◆ Data segment:
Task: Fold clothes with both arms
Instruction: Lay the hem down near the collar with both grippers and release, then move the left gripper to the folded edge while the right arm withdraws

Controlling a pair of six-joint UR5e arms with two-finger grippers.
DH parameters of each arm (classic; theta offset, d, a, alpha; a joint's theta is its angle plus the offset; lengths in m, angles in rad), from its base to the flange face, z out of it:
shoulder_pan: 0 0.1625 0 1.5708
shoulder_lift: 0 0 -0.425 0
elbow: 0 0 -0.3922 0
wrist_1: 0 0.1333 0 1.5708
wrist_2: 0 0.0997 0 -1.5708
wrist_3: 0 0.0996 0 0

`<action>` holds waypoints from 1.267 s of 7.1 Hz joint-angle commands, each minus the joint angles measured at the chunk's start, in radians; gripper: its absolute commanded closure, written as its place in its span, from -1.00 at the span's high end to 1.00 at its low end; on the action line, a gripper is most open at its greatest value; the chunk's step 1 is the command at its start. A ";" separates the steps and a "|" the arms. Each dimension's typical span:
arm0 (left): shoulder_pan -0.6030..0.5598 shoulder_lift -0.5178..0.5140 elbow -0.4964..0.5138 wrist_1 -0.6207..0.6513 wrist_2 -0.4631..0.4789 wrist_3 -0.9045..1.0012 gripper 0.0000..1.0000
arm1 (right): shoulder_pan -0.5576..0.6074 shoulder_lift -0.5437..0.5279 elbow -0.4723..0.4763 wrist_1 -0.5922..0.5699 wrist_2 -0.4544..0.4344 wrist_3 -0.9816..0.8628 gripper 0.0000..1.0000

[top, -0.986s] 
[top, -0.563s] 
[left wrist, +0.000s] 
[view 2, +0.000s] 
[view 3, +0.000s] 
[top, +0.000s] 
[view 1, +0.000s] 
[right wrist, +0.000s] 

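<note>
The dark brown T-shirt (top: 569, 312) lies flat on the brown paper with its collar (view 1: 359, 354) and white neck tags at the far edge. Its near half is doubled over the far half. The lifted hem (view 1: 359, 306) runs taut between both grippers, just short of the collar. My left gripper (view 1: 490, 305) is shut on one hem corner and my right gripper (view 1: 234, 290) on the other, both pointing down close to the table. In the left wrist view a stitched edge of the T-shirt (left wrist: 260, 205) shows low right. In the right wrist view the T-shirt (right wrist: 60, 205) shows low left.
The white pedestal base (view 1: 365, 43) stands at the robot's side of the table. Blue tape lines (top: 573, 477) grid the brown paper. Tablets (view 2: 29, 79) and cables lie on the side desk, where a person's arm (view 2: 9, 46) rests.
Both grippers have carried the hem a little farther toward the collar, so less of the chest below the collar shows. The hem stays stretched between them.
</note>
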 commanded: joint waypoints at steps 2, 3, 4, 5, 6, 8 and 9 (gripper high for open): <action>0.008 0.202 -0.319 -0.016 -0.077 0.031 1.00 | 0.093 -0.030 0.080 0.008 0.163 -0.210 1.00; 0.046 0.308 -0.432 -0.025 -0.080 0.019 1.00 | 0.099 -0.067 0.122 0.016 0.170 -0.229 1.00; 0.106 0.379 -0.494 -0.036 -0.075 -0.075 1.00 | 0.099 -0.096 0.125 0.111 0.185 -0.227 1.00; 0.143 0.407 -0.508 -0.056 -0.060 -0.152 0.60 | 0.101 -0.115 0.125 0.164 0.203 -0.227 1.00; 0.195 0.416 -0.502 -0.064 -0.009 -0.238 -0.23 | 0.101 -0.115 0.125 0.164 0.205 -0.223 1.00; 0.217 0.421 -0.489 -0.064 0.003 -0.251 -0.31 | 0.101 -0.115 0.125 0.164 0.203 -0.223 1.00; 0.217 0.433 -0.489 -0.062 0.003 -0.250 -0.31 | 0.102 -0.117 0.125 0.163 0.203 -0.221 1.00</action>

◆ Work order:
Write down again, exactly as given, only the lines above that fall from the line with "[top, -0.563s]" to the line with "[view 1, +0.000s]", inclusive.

◆ Written answer:
[top, -0.563s] 
[left wrist, +0.000s] 
[view 2, +0.000s] 
[view 3, +0.000s] 
[top, +0.000s] 
[view 1, +0.000s] 

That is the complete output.